A sharp tug bent the fishing pole in half; fortunately Usopp made them flexible. Whatever Zoro caught, it was abnormally strong for a fish. When he tried to reel it in, the handle wouldn't budge no matter how hard he pulled. It was really strong then. "Come on," he groaned. One last jerk sent the line flying through the air, and the creature certainly was big, but not at all what Zoro expected. Instead of a fish, or whale, or sea king for that matter, it was just a woman. She held onto the ruby as she hung in mid-air, blinking in confusion. Zoro crinkled his nose in distaste at her light green hair, which was tattered and uncombed with several sea stars decorating it. She wore nothing but a tight corset made out of kelp and shells; something that Zoro didn't care to pay much attention to.
"Oi, oi!" The woman shouted angrily at him, "The hell do you want? Aren't you gonna pull me in?"

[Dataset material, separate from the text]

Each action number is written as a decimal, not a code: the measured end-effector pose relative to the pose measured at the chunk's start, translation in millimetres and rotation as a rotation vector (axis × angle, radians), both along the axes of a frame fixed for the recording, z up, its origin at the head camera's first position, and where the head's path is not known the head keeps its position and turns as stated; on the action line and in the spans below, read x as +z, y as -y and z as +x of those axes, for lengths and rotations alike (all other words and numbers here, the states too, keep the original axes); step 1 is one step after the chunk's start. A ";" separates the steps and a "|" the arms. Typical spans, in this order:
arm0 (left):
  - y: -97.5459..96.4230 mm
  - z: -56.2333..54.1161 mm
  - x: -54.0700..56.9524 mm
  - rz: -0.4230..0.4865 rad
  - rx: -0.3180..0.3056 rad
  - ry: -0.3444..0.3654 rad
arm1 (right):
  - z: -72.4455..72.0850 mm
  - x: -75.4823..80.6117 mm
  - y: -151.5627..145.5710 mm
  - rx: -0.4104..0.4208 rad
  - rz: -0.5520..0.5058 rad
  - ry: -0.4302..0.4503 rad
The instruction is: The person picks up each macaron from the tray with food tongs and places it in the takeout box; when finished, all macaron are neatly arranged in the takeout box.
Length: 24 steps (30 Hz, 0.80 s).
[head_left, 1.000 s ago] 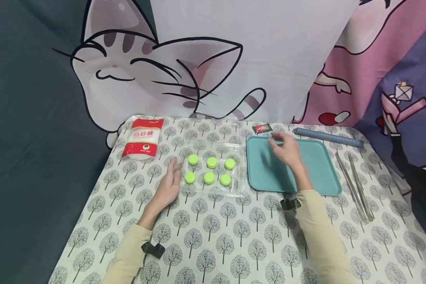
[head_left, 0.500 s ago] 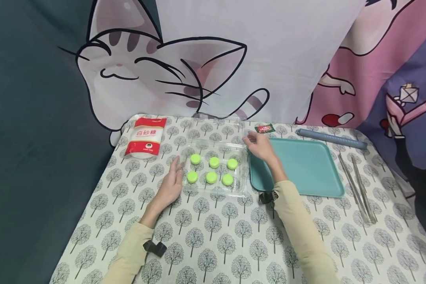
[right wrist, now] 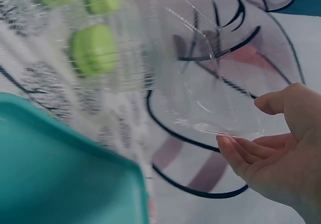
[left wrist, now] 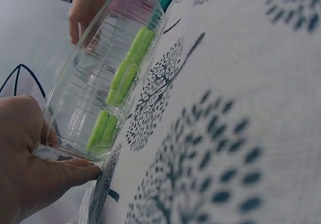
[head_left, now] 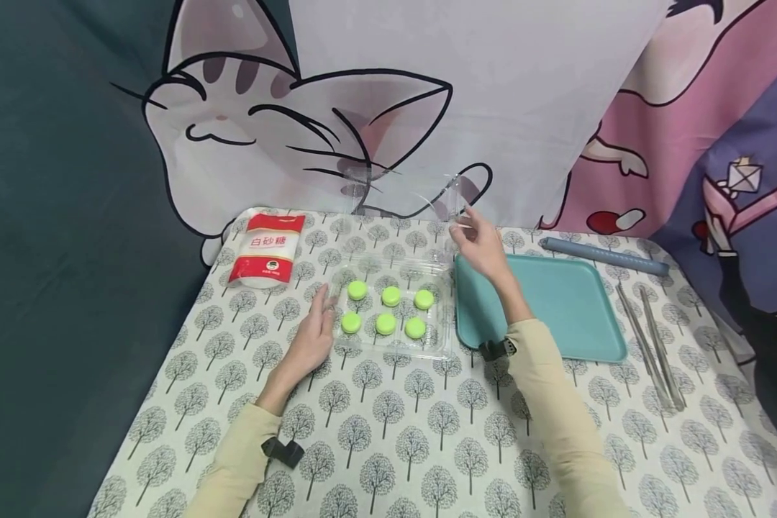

"Why the hell would I do that?" Zoro spat. He didn't care if she was a drifter, ship-less, or some kind of mermaid. Anyone who cares more about a stupid piece of jewelry than their life isn't worth saving! "Get off my line, you damn sea hag."
"You idiot, why would you fish with a gem if you didn't want to summon me?"
Zoro stared at her in silence for a moment. "Because I didn't have any bread," he clarified. The woman wasn't pleased with that answer. She repeatedly swung her body towards the rail and jumped on the ship gracefully; the ruby never leaving her hand.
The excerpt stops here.